● **Exercise details**
Work through the listing below, copying each line that carries the word "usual".

● **Supplied data**
◇ ◇ ◇ ◇ ◇ ◇ ◇
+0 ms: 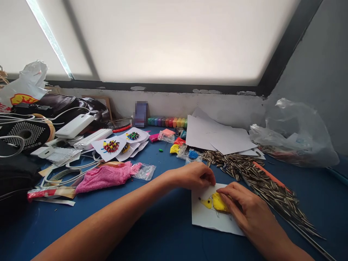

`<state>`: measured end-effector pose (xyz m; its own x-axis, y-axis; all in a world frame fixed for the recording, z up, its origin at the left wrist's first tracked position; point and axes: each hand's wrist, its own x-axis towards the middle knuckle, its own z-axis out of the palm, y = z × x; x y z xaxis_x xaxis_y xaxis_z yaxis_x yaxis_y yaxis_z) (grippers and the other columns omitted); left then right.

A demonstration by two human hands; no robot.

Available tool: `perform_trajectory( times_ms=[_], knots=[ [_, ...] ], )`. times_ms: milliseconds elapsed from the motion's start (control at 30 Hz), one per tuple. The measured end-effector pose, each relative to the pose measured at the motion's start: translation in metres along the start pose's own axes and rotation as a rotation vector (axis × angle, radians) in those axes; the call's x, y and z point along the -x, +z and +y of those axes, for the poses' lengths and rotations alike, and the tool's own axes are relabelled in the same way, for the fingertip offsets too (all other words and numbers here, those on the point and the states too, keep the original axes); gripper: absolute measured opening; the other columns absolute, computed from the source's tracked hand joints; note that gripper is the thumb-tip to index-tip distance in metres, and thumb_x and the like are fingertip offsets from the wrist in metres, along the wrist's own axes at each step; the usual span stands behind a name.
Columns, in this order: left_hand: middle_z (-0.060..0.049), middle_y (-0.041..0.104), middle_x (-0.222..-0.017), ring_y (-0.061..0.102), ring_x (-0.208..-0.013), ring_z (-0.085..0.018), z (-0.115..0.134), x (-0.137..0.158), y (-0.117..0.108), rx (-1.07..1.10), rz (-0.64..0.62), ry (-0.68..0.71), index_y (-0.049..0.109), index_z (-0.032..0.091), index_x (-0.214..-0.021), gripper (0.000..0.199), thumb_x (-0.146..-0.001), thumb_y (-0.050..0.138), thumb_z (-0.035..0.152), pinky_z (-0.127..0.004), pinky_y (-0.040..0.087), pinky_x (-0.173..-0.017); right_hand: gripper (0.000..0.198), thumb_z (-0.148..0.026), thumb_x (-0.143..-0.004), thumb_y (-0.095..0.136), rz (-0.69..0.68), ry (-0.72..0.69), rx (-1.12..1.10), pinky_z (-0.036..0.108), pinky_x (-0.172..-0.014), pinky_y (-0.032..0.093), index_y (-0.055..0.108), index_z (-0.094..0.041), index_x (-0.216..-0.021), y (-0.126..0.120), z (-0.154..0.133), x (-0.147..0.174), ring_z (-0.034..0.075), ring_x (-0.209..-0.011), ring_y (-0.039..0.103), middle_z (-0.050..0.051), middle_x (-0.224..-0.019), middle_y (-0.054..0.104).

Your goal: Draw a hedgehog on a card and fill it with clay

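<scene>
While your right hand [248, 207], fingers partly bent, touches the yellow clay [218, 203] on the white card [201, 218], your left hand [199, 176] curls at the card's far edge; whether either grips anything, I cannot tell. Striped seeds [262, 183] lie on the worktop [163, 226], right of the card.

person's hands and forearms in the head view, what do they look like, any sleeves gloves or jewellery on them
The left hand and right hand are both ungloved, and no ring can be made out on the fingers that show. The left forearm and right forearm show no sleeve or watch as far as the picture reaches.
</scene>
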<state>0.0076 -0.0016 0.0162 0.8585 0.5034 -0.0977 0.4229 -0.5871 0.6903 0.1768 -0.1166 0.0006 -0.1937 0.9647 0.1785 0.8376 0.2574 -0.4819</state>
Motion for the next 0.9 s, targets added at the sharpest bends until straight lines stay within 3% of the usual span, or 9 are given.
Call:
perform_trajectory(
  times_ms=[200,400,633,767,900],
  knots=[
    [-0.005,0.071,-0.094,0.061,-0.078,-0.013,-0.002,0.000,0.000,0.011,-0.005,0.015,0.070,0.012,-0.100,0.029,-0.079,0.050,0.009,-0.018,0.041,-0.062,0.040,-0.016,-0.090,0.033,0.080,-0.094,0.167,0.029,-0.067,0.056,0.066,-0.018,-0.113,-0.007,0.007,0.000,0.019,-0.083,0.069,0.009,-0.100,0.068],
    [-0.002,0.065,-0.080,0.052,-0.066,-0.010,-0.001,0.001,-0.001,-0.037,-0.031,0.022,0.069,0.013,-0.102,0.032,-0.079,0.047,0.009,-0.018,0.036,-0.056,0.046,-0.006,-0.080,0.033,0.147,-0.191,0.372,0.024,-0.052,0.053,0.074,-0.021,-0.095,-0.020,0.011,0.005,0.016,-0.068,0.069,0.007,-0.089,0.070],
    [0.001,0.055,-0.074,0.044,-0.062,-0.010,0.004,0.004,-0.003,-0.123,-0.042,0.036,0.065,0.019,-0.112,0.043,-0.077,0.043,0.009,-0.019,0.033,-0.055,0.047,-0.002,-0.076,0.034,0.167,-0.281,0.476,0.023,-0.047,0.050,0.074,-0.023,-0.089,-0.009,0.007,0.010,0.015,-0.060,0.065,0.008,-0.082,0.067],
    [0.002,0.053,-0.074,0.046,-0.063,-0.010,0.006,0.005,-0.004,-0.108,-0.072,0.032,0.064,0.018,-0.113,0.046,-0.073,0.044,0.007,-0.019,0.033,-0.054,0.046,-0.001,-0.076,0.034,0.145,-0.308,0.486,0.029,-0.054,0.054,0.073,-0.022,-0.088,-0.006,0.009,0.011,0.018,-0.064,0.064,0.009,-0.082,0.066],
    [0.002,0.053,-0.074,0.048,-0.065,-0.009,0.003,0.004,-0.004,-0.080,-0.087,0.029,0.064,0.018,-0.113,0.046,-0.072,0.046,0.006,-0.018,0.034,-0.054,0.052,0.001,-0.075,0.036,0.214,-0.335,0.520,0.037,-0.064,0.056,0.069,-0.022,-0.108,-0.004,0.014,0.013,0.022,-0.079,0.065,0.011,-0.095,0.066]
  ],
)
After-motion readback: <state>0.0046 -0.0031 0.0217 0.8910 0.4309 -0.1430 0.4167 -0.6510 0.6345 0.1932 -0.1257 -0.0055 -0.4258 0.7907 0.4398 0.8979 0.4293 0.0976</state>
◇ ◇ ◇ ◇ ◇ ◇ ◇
● **Task response**
Available tool: `perform_trajectory( times_ms=[_], knots=[ [_, ...] ], )`. times_ms: milliseconds elapsed from the motion's start (control at 30 Hz), one per tuple. The measured end-effector pose, each relative to the pose measured at the motion's start: translation in metres along the start pose's own axes and rotation as a rotation vector (axis × angle, radians) in those axes; the call's x, y and z point along the -x, +z and +y of those axes, for the poses' lengths and rotations alike, and the tool's own axes are relabelled in the same way, for the fingertip offsets too (all other words and numbers here, those on the point and the states too, keep the original axes); gripper: absolute measured opening; the other columns absolute, computed from the source's tracked hand joints; note that gripper is the thumb-tip to index-tip distance in metres, and thumb_x and the like are fingertip offsets from the wrist in metres, along the wrist's own axes at each step; the usual span stands behind a name.
Motion for the next 0.9 s, targets added at the sharpest bends until straight lines stay within 3% of the usual span, or 9 are given.

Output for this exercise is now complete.